You may notice that LT (Light Truck) tires also use load range designations, including Load Range C. An LT Load Range C tire and an ST (Special Trailer) Load Range C tire are not interchangeable even if the numbers look similar.

ST tires are built specifically for trailer use — they have stiffer sidewalls to reduce trailer sway and are not designed to be driven as steering or drive tires. Using passenger or light truck tires on a trailer, even at an equivalent load range, can compromise handling and safety. 🚨

What the Sidewall Tells You

A properly marked trailer tire will show you everything you need to confirm the load range:

  • "ST" prefix in the size designation (e.g., ST205/75R15)
  • Load Range C or "C" in a circle/marking on the sidewall
  • Maximum load in lbs at maximum PSI — both printed on the sidewall
  • Load index number — a numerical code that also corresponds to load capacity

These figures are specific to that individual tire. Two tires with the same load range letter but different sizes will not have identical maximum load ratings.

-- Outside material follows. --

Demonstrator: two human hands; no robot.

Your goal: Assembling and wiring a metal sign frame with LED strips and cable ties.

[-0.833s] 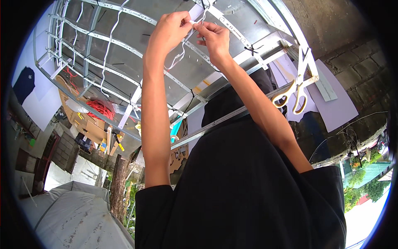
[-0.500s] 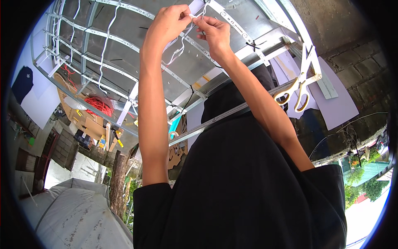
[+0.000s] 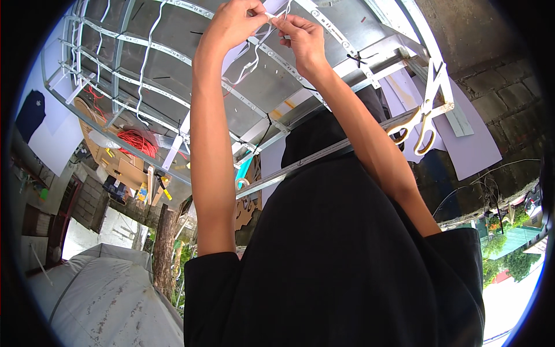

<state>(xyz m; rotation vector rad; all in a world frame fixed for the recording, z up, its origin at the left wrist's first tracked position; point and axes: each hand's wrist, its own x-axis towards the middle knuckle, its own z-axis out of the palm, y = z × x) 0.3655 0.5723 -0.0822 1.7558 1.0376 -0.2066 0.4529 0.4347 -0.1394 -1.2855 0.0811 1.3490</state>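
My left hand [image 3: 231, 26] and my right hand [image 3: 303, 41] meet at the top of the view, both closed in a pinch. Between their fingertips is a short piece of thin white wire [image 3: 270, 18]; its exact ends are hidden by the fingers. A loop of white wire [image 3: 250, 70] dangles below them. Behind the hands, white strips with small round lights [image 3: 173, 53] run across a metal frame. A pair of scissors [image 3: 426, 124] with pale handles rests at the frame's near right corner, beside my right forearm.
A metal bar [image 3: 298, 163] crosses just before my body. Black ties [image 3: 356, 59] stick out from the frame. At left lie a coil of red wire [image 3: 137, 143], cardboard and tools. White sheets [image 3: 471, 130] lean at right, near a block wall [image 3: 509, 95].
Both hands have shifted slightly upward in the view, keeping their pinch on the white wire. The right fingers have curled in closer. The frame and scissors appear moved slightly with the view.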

The Piece That Depends on Your Trailer

Understanding load range is straightforward. Knowing whether Load Range C is right for your trailer requires knowing your specific trailer's GVWR, how you load it, the tire size your trailer is spec'd for, and the conditions you tow in. A lightly loaded weekend boat trailer and a regularly maxed-out utility trailer represent very different demands — even if both fall somewhere in the Load Range C conversation.

Your trailer's placard, owner's manual, and the original equipment specifications are where those answers live for your particular setup.